Когда грузовик остановился, я думал, шофер будет ругать меня за непослушание, а он сказал:
— Во-он твой Камушкин.
Скалы за спиной отлетели в небо, но берег был еще далеко. Там, среди каменных россыпей, весело белела полоска домов.
Я слез. На коленях у спящей девушки играл транзистор.
— А ты кто? — улыбаясь, спросил меня стриженый водитель.
— Эскулап, — ответил я.
— Кто, кто?
— Фельдшер. Акушер, хирург, на все руки, — соврал я, хотя еще ничего не пробовал толком.
Главное было — не теряться.
— Я к тебе рожать приеду! — засмеялся он и тронул дальше, оставив меня с рублем в протянутой руке.
В этот Камушкин отсюда дороги не было, одна тропа.
— Здравствуйте доктор!
— Здравствуйте.
— Доброе утро, доктор.
— Доброе утро.
— Мое почтение, доктор!
— Здравствуйте.
— A-а, доктор! Привет.
— Привет.
— Доброго здоровья!
— И вам также.
— Наше вам с кисточкой, доктор!
— Мое почтенье.
— Как поживаете, доктор?
— Спасибо.
Это я иду по улице Камушкина.
Я иду обычным утром на свою работу. Тут все кивают друг другу по утрам, как соседи. А у меня ощущение, что я голый.
— Доктору!
Я не доктор, и меня это унижает, хоть я не подаю вида. Я ведь не присваивал себе звания и запасаюсь чувством юмора, но все же — зачем они так?

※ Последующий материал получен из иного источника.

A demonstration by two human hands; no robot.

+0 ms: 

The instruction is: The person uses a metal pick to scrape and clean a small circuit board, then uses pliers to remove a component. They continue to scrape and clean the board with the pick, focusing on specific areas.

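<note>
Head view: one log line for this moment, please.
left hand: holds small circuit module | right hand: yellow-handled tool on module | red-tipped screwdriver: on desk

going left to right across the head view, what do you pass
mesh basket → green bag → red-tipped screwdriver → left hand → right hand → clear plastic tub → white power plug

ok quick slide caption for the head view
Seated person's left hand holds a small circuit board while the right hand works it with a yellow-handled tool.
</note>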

— Это для простоты, — говорит старик-терапевт Иван Анисимович Сыроегов, у которого скуластое лицо боксера и совершенно белые, неживые, как приклеенные, усы.
Усы у него рождественские, но сам он недобрый. Он живет здесь давно и в больнице работает чуть ли не со дня ее открытия, а больше всего любит посидеть на квадратной скамеечке у столика, врытого под тутовым деревом в крошечном больничном дворе. На стволе тутовника голубая фанерка с аккуратной надписью: «Место для курения». Когда больных нет, Сыроегов сидит и курит, привалясь спиной к дереву и вытянув под столом ноги, как в кресле. В эти минуты он похож на пассажира, ожидающего своей остановки.